INPUT DATA:
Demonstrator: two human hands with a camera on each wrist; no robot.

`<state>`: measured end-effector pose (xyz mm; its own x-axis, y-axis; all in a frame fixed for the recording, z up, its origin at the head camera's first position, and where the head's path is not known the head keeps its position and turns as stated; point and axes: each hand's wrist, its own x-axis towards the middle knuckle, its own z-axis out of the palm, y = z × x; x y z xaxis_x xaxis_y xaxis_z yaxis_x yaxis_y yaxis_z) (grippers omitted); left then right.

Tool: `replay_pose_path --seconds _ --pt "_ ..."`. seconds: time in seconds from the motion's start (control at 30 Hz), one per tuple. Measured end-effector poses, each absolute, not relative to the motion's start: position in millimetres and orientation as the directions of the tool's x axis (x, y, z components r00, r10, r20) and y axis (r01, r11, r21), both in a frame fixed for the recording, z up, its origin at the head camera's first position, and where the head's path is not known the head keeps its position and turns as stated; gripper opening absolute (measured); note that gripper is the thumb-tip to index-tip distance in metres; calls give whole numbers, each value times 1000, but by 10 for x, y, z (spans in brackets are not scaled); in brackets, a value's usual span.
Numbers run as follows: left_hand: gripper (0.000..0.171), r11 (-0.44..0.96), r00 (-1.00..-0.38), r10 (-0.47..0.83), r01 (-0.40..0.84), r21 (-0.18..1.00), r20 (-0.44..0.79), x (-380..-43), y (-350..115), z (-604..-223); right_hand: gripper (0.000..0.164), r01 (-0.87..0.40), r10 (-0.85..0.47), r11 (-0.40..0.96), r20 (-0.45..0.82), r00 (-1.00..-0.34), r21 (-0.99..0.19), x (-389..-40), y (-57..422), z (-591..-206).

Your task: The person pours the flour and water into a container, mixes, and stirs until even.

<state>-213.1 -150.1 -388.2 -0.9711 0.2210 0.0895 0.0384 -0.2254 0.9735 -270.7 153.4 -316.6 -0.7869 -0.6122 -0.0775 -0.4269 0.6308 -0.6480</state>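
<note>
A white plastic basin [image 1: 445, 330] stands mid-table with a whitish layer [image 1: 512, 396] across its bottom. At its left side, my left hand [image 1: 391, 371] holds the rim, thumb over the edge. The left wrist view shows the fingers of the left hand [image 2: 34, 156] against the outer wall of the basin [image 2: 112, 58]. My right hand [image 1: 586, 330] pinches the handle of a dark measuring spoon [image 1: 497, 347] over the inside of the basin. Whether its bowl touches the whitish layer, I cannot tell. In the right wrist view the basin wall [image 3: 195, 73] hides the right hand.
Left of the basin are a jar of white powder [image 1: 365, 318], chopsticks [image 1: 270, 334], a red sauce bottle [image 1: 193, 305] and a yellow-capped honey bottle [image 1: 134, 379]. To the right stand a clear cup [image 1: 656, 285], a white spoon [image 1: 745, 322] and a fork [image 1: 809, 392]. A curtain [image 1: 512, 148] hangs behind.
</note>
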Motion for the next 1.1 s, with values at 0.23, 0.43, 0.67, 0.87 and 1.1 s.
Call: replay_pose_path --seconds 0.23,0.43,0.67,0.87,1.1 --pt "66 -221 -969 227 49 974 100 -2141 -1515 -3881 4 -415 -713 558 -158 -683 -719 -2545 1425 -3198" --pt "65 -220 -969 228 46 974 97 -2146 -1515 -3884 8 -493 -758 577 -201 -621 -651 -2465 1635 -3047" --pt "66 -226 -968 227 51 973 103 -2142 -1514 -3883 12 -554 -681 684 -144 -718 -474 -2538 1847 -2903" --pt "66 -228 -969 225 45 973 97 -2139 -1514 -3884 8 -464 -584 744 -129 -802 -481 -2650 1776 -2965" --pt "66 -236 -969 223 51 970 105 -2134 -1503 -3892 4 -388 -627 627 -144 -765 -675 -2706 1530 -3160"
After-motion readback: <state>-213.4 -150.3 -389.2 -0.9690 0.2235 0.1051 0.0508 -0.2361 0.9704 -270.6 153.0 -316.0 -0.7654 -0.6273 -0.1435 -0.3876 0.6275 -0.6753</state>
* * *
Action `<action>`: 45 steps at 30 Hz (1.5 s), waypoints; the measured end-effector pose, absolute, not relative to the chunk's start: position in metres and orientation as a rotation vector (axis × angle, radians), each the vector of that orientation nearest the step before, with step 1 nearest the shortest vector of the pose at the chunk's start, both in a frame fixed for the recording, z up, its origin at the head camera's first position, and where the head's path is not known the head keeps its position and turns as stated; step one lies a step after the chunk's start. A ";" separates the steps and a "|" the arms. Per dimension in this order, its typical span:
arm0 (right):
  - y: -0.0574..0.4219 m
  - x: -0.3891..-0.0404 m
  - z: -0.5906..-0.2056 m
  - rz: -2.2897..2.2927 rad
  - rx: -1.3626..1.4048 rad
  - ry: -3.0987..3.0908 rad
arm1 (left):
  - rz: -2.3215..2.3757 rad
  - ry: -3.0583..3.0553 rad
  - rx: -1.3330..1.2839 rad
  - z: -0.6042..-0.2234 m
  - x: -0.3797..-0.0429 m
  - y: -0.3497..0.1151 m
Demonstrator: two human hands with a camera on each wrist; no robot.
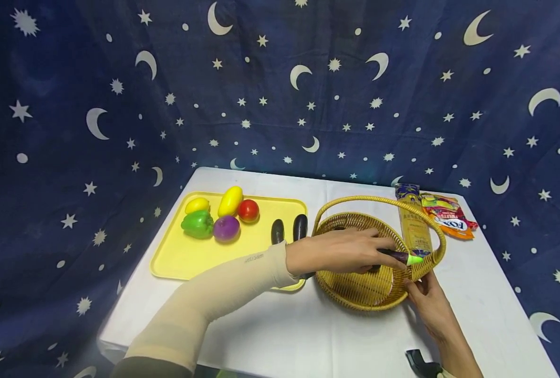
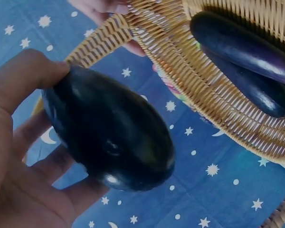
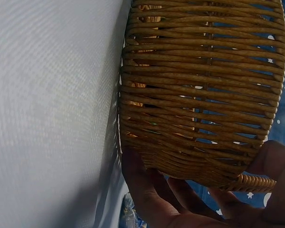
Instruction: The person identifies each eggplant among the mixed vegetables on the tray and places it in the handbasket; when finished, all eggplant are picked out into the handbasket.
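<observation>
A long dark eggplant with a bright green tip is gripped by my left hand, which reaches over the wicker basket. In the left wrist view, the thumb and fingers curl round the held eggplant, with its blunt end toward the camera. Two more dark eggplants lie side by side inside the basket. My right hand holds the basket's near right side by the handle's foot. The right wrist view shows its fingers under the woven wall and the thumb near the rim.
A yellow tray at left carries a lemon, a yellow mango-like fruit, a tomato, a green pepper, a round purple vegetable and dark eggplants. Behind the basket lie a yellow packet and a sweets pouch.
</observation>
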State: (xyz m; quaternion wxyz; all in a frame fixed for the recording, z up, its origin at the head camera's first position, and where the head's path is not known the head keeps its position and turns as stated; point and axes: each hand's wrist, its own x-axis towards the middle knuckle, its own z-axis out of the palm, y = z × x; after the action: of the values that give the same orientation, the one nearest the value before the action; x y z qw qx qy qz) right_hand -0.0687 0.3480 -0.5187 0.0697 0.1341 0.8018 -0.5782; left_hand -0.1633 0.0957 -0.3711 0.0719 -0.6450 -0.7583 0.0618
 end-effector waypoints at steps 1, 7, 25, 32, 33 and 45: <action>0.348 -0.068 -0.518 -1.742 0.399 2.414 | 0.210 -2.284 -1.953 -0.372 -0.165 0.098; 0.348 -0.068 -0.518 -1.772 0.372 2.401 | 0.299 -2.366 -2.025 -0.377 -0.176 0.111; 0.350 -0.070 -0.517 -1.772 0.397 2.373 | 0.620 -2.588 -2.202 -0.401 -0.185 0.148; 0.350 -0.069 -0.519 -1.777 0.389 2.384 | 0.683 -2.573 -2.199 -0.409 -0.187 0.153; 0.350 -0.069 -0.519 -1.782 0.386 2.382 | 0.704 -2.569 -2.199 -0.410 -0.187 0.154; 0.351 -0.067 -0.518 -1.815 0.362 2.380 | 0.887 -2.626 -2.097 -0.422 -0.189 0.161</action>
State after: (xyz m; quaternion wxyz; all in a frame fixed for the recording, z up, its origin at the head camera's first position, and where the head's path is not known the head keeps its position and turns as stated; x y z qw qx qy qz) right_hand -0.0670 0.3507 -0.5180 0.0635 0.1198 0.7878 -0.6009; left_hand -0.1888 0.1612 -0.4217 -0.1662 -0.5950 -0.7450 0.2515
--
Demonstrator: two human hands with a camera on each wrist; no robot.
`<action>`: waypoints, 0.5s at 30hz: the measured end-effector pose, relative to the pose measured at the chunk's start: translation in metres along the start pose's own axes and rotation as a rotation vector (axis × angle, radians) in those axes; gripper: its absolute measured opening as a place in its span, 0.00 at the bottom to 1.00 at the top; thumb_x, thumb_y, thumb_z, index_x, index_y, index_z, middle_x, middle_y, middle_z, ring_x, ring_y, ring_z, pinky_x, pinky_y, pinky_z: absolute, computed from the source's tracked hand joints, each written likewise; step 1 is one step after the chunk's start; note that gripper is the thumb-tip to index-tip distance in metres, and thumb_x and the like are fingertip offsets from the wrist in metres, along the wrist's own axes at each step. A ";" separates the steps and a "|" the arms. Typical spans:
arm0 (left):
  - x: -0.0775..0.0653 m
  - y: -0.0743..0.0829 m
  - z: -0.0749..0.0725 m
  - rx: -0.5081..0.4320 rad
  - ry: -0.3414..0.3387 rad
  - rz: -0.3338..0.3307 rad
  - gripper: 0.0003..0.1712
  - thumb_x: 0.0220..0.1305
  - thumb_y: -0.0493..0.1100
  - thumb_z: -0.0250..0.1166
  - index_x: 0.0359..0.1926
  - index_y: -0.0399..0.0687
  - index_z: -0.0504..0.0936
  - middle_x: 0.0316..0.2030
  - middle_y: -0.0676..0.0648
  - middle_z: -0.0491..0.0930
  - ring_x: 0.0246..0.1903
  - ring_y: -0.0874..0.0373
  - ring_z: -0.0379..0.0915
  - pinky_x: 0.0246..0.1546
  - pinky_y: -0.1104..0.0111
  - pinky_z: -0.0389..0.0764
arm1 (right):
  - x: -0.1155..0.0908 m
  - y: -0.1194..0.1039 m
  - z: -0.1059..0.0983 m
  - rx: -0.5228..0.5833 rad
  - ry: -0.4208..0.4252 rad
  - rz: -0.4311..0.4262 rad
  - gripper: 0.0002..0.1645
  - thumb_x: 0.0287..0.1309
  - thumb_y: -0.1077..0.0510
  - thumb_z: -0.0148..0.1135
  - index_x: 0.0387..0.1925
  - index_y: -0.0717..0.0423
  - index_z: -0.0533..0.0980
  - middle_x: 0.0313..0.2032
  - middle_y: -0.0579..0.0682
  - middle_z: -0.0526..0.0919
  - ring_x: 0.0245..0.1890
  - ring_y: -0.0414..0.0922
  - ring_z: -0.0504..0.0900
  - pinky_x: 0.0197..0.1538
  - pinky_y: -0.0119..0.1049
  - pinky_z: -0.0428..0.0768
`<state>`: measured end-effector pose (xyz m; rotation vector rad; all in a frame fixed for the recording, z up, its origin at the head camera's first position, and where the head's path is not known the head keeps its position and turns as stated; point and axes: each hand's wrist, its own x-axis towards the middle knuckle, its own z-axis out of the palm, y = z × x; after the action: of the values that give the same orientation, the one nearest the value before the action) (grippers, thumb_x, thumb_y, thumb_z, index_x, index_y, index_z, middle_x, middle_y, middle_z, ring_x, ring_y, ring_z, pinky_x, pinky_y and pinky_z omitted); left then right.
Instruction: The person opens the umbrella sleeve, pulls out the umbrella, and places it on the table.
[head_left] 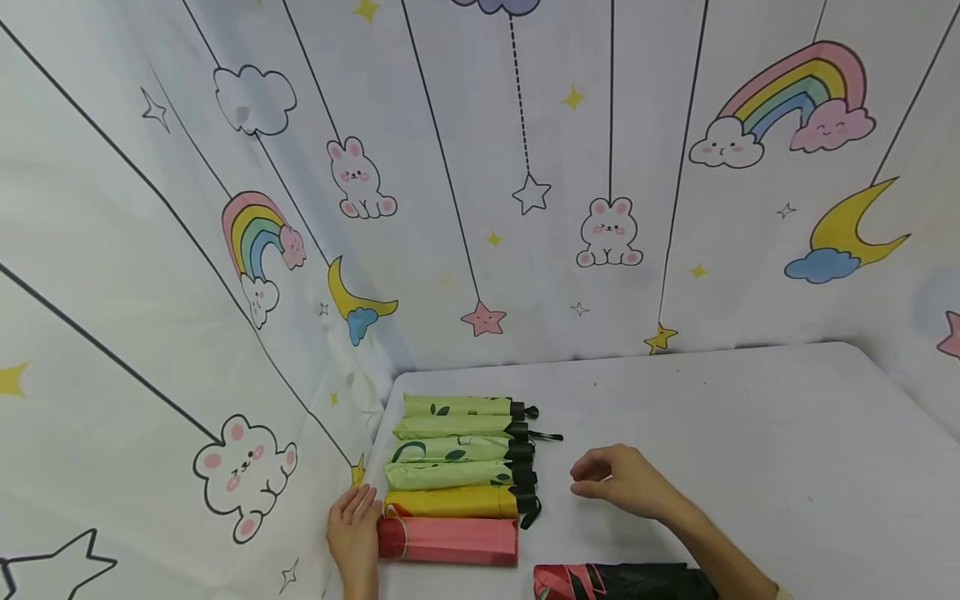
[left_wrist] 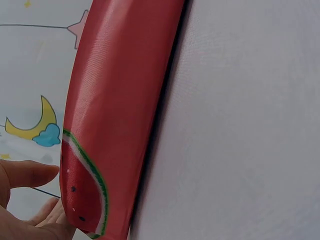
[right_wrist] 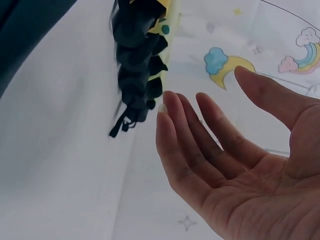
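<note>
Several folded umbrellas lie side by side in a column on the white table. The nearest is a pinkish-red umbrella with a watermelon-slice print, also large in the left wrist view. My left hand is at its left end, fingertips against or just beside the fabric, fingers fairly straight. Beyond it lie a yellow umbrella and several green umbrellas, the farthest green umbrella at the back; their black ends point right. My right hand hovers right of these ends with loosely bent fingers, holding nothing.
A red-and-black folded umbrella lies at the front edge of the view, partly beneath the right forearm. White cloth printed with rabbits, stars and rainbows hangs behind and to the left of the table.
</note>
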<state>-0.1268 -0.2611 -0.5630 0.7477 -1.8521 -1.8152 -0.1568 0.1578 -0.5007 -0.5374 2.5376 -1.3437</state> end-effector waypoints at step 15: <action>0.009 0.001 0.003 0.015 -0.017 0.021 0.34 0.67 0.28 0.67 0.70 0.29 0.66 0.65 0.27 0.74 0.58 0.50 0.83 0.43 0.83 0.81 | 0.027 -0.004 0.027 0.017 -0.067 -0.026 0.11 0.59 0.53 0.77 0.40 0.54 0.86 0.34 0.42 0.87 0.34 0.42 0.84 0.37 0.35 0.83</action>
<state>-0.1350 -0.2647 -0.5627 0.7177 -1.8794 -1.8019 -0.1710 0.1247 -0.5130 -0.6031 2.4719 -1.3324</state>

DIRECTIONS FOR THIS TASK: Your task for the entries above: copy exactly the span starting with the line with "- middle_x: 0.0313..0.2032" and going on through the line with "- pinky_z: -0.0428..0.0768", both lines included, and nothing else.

TASK OUTPUT:
  - middle_x: 0.0313..0.2032
  - middle_y: -0.0579..0.0682
  - middle_z: -0.0526..0.0919
  - ring_x: 0.0245..0.1890
  - ring_y: -0.0414..0.0922
  - ring_z: -0.0504..0.0900
  - pinky_x: 0.0197..0.1538
  - pinky_y: -0.0119..0.1049
  - pinky_z: -0.0428..0.0768

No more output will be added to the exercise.